The simplest is to design rhythmic flows. With non-rhythmic flows, design becomes significantly more complicated, especially when the rhythms are not multiples of each other. In such cases, the rational solution is usually to increase the steps of the individual streams, which adapt to the variable rhythm. In these cases, teams do not arrive at the object (capture) immediately one after another, but with some breaks.

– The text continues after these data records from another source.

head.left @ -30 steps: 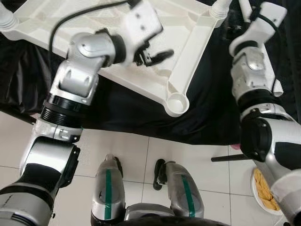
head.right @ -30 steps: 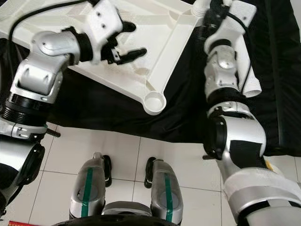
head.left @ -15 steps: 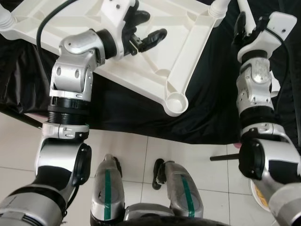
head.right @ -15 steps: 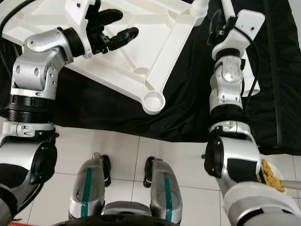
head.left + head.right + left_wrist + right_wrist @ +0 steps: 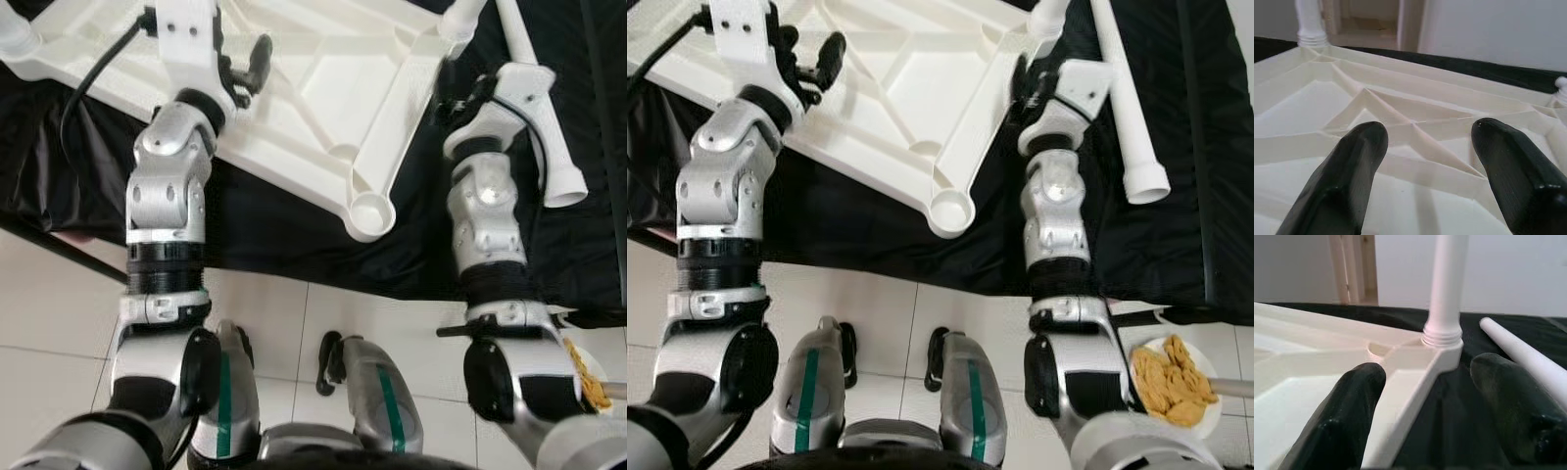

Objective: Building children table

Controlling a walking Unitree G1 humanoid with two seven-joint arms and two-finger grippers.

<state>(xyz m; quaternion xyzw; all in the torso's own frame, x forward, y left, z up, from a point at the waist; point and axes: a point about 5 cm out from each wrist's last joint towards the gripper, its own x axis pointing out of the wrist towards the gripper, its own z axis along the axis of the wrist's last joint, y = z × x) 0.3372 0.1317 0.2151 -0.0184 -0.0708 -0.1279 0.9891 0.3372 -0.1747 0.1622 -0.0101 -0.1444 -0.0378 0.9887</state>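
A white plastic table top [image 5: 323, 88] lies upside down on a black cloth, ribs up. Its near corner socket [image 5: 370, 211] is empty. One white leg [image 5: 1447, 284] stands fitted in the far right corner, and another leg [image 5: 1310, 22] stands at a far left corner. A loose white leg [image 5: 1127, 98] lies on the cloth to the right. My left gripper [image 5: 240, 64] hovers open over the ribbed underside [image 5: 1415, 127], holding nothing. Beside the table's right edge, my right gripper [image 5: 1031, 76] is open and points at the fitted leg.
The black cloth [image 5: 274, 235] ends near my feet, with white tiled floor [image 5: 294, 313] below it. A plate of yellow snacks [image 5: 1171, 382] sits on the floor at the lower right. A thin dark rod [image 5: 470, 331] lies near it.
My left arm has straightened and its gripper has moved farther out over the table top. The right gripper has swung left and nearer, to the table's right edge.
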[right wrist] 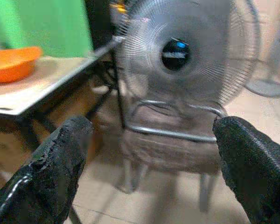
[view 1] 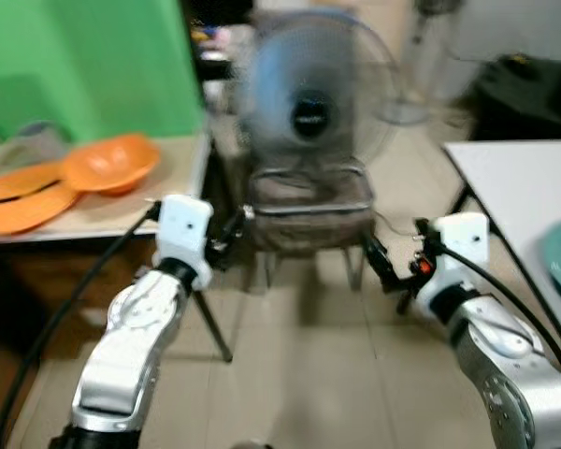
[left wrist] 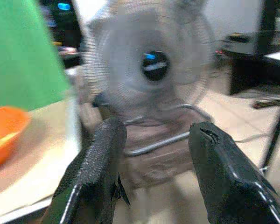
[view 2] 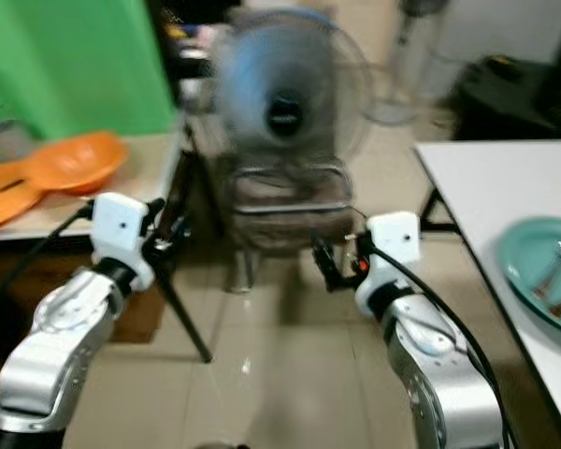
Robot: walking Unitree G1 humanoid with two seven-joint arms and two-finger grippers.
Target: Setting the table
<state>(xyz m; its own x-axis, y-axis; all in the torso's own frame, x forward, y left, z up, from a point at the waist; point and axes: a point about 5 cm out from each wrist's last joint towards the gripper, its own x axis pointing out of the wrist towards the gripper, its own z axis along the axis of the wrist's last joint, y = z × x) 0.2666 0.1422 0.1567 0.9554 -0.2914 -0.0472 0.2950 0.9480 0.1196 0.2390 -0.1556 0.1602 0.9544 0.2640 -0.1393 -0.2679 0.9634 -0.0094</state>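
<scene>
Both arms are raised in front of the body with nothing held; the left gripper (left wrist: 154,163) has its jaws apart, and the right gripper (right wrist: 149,158) has its jaws wide apart too. The tableware sits on two benches well apart: an orange bowl (view 1: 110,162) and an orange plate (view 1: 23,201) lie touching on the left bench (view 1: 122,213), and a teal plate (view 2: 533,267) with something small on it lies near the edge of the white bench (view 2: 477,178) on the right. Straight ahead, between the benches, a fan (view 1: 309,94) stands on a chair (view 1: 309,220).

The views are blurred, so the robot is probably walking or turning; the main risk is that either gripper, held forward at chair height, knocks the chair or tips the fan. A turn toward the left bench could catch its leg (view 1: 210,323), which stands just beside the left arm; a swing right could sweep the teal plate off the edge.
</scene>
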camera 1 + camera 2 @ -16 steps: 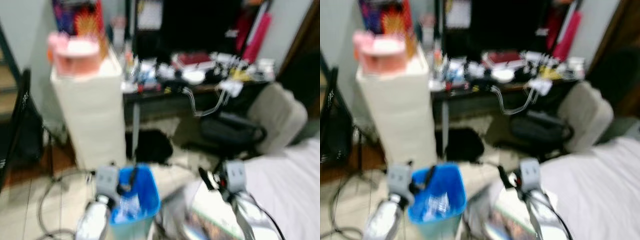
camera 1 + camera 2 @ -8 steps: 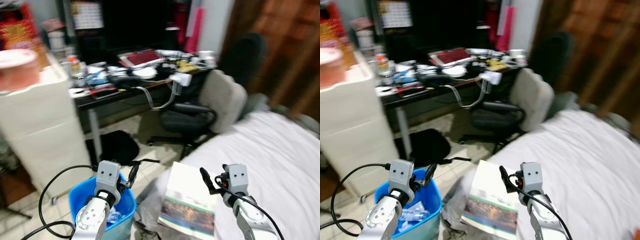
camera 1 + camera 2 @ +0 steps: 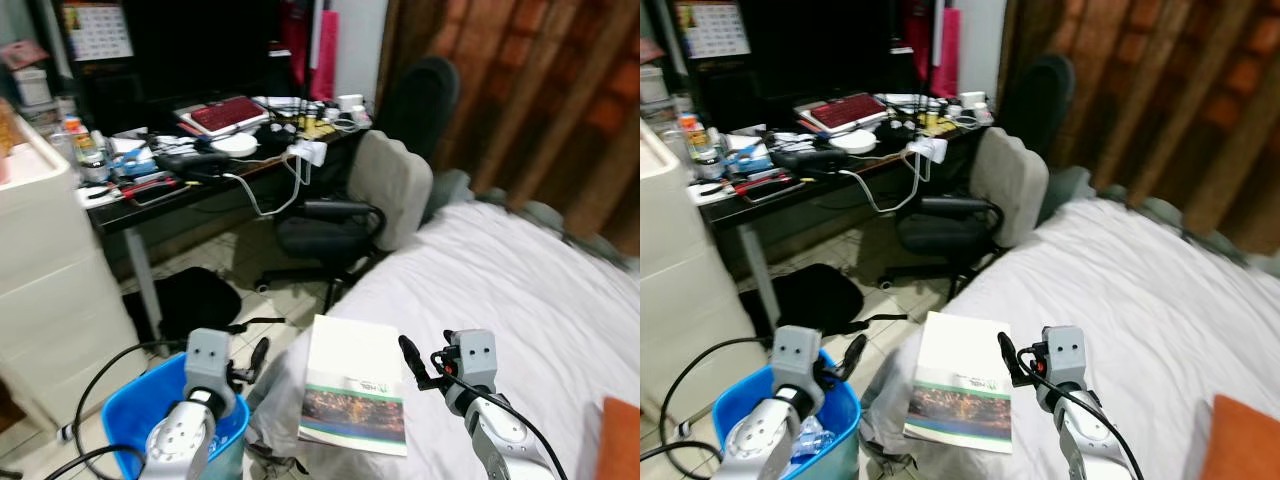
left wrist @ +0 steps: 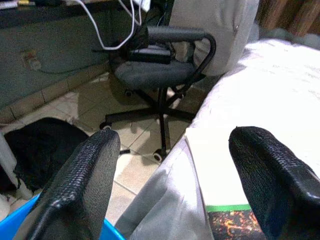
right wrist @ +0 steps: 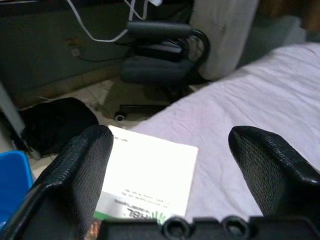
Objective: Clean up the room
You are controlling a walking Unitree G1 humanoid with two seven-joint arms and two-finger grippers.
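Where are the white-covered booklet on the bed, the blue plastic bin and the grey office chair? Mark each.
White-covered booklet (image 3: 352,385), left eye view, middle of its cover.
Blue plastic bin (image 3: 128,418), left eye view, its rim.
Grey office chair (image 3: 392,188), left eye view, its backrest.

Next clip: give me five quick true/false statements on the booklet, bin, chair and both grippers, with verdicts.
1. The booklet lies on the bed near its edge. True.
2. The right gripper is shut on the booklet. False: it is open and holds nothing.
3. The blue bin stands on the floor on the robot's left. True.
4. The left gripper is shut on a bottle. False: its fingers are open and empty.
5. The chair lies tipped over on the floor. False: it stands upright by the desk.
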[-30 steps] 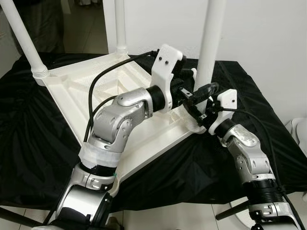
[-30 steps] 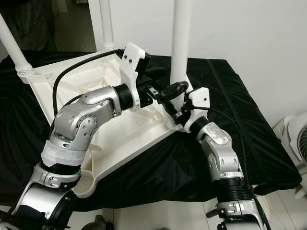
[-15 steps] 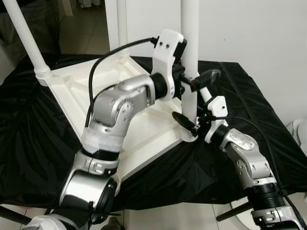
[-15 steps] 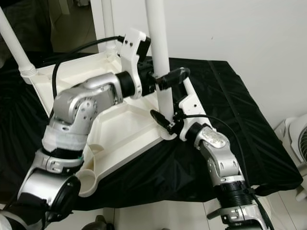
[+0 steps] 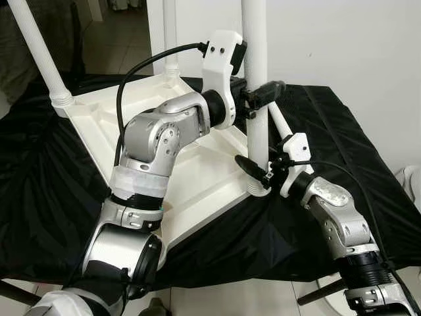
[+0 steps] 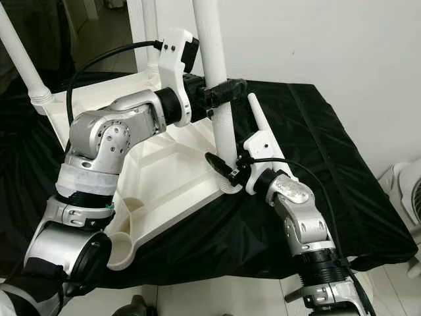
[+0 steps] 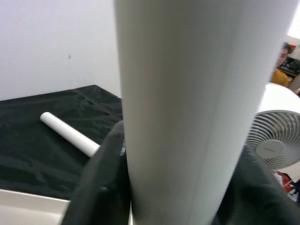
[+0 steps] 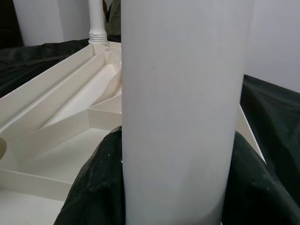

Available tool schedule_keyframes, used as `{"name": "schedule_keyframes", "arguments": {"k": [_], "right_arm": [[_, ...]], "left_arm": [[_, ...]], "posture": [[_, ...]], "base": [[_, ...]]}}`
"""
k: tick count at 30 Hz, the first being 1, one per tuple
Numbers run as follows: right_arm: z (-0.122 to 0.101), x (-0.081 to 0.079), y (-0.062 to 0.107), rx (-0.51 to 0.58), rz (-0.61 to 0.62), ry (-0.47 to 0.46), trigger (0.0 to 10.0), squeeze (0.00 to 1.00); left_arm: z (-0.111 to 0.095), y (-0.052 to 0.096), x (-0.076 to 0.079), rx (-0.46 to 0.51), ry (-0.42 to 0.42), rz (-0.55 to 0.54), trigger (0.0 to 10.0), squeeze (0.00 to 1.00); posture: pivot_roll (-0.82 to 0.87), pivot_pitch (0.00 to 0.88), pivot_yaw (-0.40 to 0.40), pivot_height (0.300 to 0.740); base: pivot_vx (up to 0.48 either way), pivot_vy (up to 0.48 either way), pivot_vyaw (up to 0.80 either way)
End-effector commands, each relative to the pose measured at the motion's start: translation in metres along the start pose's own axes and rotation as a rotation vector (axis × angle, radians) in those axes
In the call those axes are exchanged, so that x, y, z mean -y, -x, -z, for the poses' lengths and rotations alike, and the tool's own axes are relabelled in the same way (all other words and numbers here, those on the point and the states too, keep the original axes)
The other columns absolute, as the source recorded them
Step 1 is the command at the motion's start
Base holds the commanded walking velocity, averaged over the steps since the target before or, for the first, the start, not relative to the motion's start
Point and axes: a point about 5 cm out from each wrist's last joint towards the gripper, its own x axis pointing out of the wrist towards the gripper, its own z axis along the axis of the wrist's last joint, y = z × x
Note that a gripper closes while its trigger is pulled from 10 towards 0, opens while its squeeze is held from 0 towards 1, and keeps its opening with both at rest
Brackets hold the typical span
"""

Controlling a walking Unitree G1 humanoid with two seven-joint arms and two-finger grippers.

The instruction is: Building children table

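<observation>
The white children's table (image 5: 99,122) lies upside down on a black cloth, with its legs pointing up. The leg at its right corner (image 5: 255,39) stands upright in its socket, and both grippers hold it. My left gripper (image 5: 258,97) is shut around it about halfway up. Lower down, just above the socket, my right gripper (image 5: 258,171) is shut on the same leg. In both wrist views the leg (image 7: 197,93) (image 8: 183,93) runs between the black fingers. Another leg (image 6: 258,117) lies loose on the cloth behind the right gripper.
Two more legs stand at the far left corner (image 5: 39,59) and the back corner (image 5: 170,33). An open socket (image 6: 122,247) sits at the near corner. The black cloth (image 5: 46,197) drapes over the edges. A white fan (image 6: 408,191) stands at the right, with a white wall behind.
My left gripper has climbed from near the socket to halfway up the leg. The leg now stands straighter. The right gripper has turned and stays by the socket.
</observation>
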Motion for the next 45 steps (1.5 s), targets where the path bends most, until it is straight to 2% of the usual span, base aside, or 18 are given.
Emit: {"name": "schedule_keyframes", "arguments": {"k": [1, 5, 7, 8, 13, 14, 15, 22, 23, 27, 28, 31, 33, 36, 40, 45], "right_arm": [[-0.003, 0.003, -0.001, 0.003, 0.013, 0.006, 10.0, 0.00], [-0.003, 0.004, -0.005, -0.011, 0.049, -0.012, 10.0, 0.00], [-0.001, 0.006, -0.008, -0.036, 0.101, -0.022, 10.0, 0.00], [0.000, 0.007, -0.010, -0.044, 0.123, -0.030, 10.0, 0.00], [0.000, 0.004, -0.015, -0.042, 0.175, -0.042, 10.0, 0.00], [0.000, 0.003, -0.017, -0.041, 0.179, -0.048, 10.0, 0.44], [0.000, 0.002, -0.018, -0.039, 0.186, -0.062, 10.0, 1.00], [-0.005, 0.002, -0.025, -0.016, 0.245, -0.055, 10.0, 1.00], [-0.008, 0.003, -0.030, -0.018, 0.295, -0.037, 10.0, 0.88], [-0.009, 0.004, -0.031, -0.018, 0.312, -0.029, 10.0, 0.88], [-0.011, 0.004, -0.034, -0.016, 0.331, -0.017, 10.0, 0.00], [-0.014, 0.004, -0.038, -0.013, 0.366, 0.011, 10.0, 0.00], [-0.017, 0.006, -0.049, -0.021, 0.448, 0.046, 10.0, 0.00], [-0.017, 0.008, -0.057, -0.032, 0.510, 0.076, 10.0, 0.00], [-0.018, 0.008, -0.060, -0.035, 0.536, 0.098, 10.0, 0.00], [-0.020, 0.012, -0.068, -0.025, 0.688, 0.164, 10.0, 0.00]], "left_arm": [[-0.005, -0.002, 0.002, 0.004, -0.003, 0.005, 0.0, 0.00], [-0.009, -0.001, -0.001, 0.016, -0.013, -0.007, 0.0, 0.00], [-0.012, 0.000, -0.002, 0.023, -0.027, -0.017, 7.8, 0.00], [-0.013, 0.000, -0.001, 0.025, -0.032, -0.020, 10.0, 0.00], [-0.017, 0.000, 0.003, 0.054, -0.086, -0.028, 10.0, 0.00], [-0.017, 0.000, 0.004, 0.060, -0.097, -0.031, 10.0, 0.00], [-0.017, 0.000, 0.005, 0.066, -0.105, -0.035, 10.0, 0.00], [-0.017, -0.001, 0.009, 0.087, -0.149, -0.073, 10.0, 0.00], [-0.019, -0.002, 0.009, 0.101, -0.174, -0.121, 10.0, 0.00], [-0.020, -0.003, 0.008, 0.106, -0.182, -0.138, 10.0, 0.00], [-0.021, -0.003, 0.008, 0.111, -0.194, -0.162, 10.0, 0.00], [-0.022, -0.005, 0.007, 0.114, -0.211, -0.202, 10.0, 0.00], [-0.024, -0.011, 0.004, 0.116, -0.252, -0.277, 10.0, 0.00], [-0.026, -0.015, 0.001, 0.118, -0.272, -0.328, 10.0, 0.00], [-0.028, -0.017, 0.000, 0.123, -0.267, -0.355, 10.0, 0.00], [-0.033, -0.022, -0.001, 0.147, -0.238, -0.425, 10.0, 0.00]], "posture": [[0.06, 0.000, -0.014, 0.740], [0.06, 0.000, -0.017, 0.740], [0.06, 0.000, -0.017, 0.740], [0.06, 0.000, -0.017, 0.740], [0.06, 0.000, -0.019, 0.740], [0.06, 0.000, -0.019, 0.740], [0.06, 0.000, -0.020, 0.740], [0.07, 0.000, -0.026, 0.740], [0.07, 0.000, -0.028, 0.740], [0.07, 0.000, -0.028, 0.740], [0.07, 0.000, -0.029, 0.740], [0.07, 0.000, -0.029, 0.740], [0.07, 0.000, -0.032, 0.740], [0.07, 0.000, -0.034, 0.740], [0.07, 0.000, -0.035, 0.740], [0.08, 0.000, -0.041, 0.740]], "base": [[0.000, 0.000, 0.00], [0.000, 0.000, 0.00], [0.000, 0.000, 0.00], [0.000, 0.000, 0.00], [0.000, 0.000, 0.00], [0.000, 0.000, 0.00], [0.000, 0.000, 0.00], [0.000, 0.000, 0.00], [0.000, 0.000, 0.00], [0.000, 0.000, 0.00], [0.000, 0.000, 0.00], [0.000, 0.000, 0.00], [0.000, 0.000, 0.00], [0.000, 0.000, 0.00], [0.000, 0.000, 0.00], [0.000, 0.000, 0.00]]}}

During these breaks, no one works at the site (capture), but the teams themselves do not have breaks in their work.
The flow method is a method of organizing construction that ensures the systematic, rhythmic production of finished construction products based on the continuous and uniform work of work teams of the same composition, provided with timely and complete delivery of all necessary material and technical resources.
Conditions of use:
Quite a large amount of work
Dividing the construction process into stages of work
Purpose of a strict technological sequence
Use of highly specialized teams
Establishing a uniform rhythm in work.
All resources must be used constantly and continuously.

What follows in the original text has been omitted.